(Your goal):
The answer should consist of the full listing below, repeated exactly and free of pictures.

* * * *

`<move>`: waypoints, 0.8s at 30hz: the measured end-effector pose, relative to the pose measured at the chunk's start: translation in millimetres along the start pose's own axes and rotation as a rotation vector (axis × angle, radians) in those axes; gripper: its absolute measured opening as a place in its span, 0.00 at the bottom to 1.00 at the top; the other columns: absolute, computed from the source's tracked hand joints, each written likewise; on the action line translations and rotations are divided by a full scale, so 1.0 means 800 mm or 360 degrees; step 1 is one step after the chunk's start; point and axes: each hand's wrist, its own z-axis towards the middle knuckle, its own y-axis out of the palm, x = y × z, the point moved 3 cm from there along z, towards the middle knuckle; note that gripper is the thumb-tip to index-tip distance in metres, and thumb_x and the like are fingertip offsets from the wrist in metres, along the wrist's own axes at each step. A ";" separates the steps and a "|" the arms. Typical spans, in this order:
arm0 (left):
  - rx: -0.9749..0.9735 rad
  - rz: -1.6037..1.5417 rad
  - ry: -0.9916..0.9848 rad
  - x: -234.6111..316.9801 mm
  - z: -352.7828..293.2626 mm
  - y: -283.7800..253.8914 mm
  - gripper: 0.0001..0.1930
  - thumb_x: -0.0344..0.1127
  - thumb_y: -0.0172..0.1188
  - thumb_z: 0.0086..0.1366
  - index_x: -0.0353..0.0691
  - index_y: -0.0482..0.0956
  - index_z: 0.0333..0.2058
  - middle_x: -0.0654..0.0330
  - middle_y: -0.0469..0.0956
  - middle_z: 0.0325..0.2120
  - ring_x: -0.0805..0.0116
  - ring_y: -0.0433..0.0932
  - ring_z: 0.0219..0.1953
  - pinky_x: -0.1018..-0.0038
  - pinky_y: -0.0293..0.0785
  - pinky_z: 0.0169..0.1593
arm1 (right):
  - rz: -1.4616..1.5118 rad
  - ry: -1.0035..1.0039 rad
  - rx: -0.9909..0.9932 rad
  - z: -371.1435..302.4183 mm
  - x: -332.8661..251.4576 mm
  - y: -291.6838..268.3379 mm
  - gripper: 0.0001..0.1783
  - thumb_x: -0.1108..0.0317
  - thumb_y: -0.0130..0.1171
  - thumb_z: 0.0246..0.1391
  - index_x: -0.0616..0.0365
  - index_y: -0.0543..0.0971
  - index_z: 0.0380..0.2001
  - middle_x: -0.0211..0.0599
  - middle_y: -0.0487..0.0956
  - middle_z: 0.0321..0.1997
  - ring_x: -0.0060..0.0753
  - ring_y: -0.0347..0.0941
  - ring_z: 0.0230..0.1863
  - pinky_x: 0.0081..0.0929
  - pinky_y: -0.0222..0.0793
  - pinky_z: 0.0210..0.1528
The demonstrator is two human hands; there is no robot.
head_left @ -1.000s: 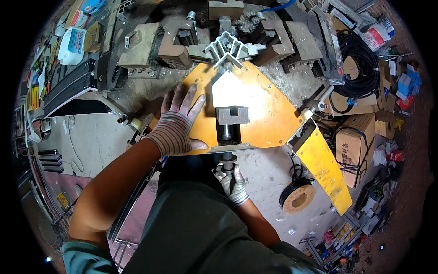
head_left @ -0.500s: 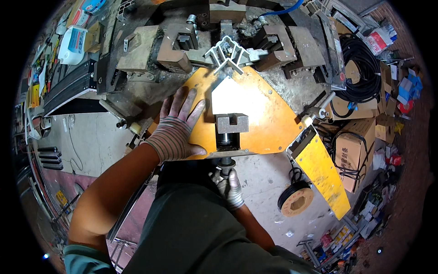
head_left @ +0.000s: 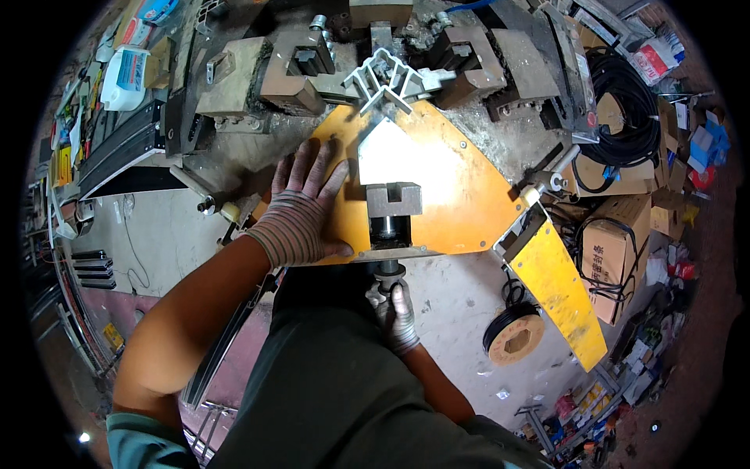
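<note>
My left hand [head_left: 301, 205], in a striped glove with greyed fingertips, lies flat with fingers spread on the left side of an orange-yellow machine plate [head_left: 461, 211]. Below the plate's front edge, my right hand [head_left: 397, 313], in a similar glove, is closed round the end of a round metal shaft [head_left: 389, 273]; part of its grip is hidden. In the plate's slot sits a notched steel block [head_left: 394, 199] on a shiny rod. A silver aluminium profile corner [head_left: 384, 82] stands at the plate's far tip, between steel clamp blocks [head_left: 295, 74].
At the right, a yellow flap [head_left: 556, 289] hangs beside a cable spool [head_left: 516, 340], cardboard boxes [head_left: 617, 246] and coiled black hose [head_left: 625, 109]. Dark profiles [head_left: 129, 152] and a white jug [head_left: 125, 78] lie at the left. Metal handles [head_left: 191, 184] stick out beside the plate.
The whole view has shifted slightly, with the machine a little higher in it. Both hands keep their places, the left on the plate and the right at the shaft.
</note>
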 end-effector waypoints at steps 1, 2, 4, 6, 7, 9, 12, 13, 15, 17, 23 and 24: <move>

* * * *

(Your response):
`<move>`: waypoints, 0.8s at 30hz: the measured end-effector pose, relative to the pose measured at the chunk's start: translation in millimetres along the start pose's own axes and rotation as a rotation vector (axis × angle, radians) in those axes; gripper: its absolute measured opening as a place in its span, 0.00 at the bottom to 1.00 at the top; the other columns: absolute, computed from the source's tracked hand joints, each written likewise; on the action line translations and rotations are divided by a full scale, so 1.0 means 800 mm or 360 degrees; step 1 is one step after the chunk's start; point and axes: each hand's wrist, its own z-axis towards the middle knuckle, its own y-axis out of the palm, x = y × z, the point moved 3 cm from there along z, towards the middle knuckle; note that gripper is the thumb-tip to index-tip distance in metres, and thumb_x and the like are fingertip offsets from the wrist in metres, along the wrist's own axes at each step. A ";" separates the steps and a "|" the arms. Typical spans, in this order:
arm0 (left):
  - rx: -0.9749..0.9735 rad
  - rz: -1.6037..1.5417 rad
  - ry: -0.9916..0.9848 rad
  - x: -234.6111..316.9801 mm
  - z: -352.7828..293.2626 mm
  - y: -283.7800..253.8914 mm
  - gripper: 0.0001..0.1930
  - thumb_x: -0.0344..0.1127
  - thumb_y: -0.0172..0.1188
  - thumb_z: 0.0086..0.1366
  - index_x: -0.0353..0.0691
  - index_y: -0.0482..0.0956
  - index_z: 0.0333..0.2058
  - middle_x: -0.0654..0.0330
  - middle_y: -0.0469..0.0956
  - middle_z: 0.0325..0.2120
  - ring_x: -0.0805..0.0116
  - ring_y: -0.0433..0.0932
  - ring_z: 0.0219..0.1953
  - pinky_x: -0.1018..-0.0038
  - pinky_y: -0.0293..0.0785
  - pinky_z: 0.0169..0.1593
arm1 (right):
  - rz: -1.4616..1.5118 rad
  - ry: -1.0035..1.0039 rad
  - rx: -0.9909..0.9932 rad
  - z: -371.1435..302.4183 mm
  - x: -332.8661..251.4576 mm
  - y: -291.6838..268.3379 mm
  - gripper: 0.0001..0.1783
  - thumb_x: -0.1108..0.0317
  - thumb_y: -0.0130..0.1171
  - thumb_z: 0.0246..0.1391
  - index_x: -0.0616..0.0365
  - index_y: -0.0543..0.0971
  - index_z: 0.0380..0.2001
  - middle_x: -0.0211..0.0599
  - middle_y: -0.0487..0.0956
  - middle_z: 0.0321..0.1997
  - ring_x: -0.0060..0.0753
  - ring_y: -0.0347..0.0941
  - ring_z: 0.0230..0.1863
  - pinky_x: 0.0081..0.0929
  - pinky_y: -0.0222..0.0793
  - pinky_z: 0.0210..0.1528
The demonstrator is two human hands; there is no robot.
head_left @ -1.000s: 
head_left @ -0.500s: 
head_left @ +0.000s: 
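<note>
My left hand [head_left: 301, 205], in a striped glove with greyed fingertips, lies flat with fingers spread on the left side of an orange-yellow machine plate [head_left: 461, 211]. Below the plate's front edge, my right hand [head_left: 397, 313], in a similar glove, is closed round the end of a round metal shaft [head_left: 389, 273]; part of its grip is hidden. In the plate's slot sits a notched steel block [head_left: 394, 199] on a shiny rod. A silver aluminium profile corner [head_left: 384, 82] stands at the plate's far tip, between steel clamp blocks [head_left: 295, 74].
At the right, a yellow flap [head_left: 556, 289] hangs beside a cable spool [head_left: 516, 340], cardboard boxes [head_left: 617, 246] and coiled black hose [head_left: 625, 109]. Dark profiles [head_left: 129, 152] and a white jug [head_left: 125, 78] lie at the left. Metal handles [head_left: 191, 184] stick out beside the plate.
The whole view has shifted slightly, with the machine a little higher in it. Both hands keep their places, the left on the plate and the right at the shaft.
</note>
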 end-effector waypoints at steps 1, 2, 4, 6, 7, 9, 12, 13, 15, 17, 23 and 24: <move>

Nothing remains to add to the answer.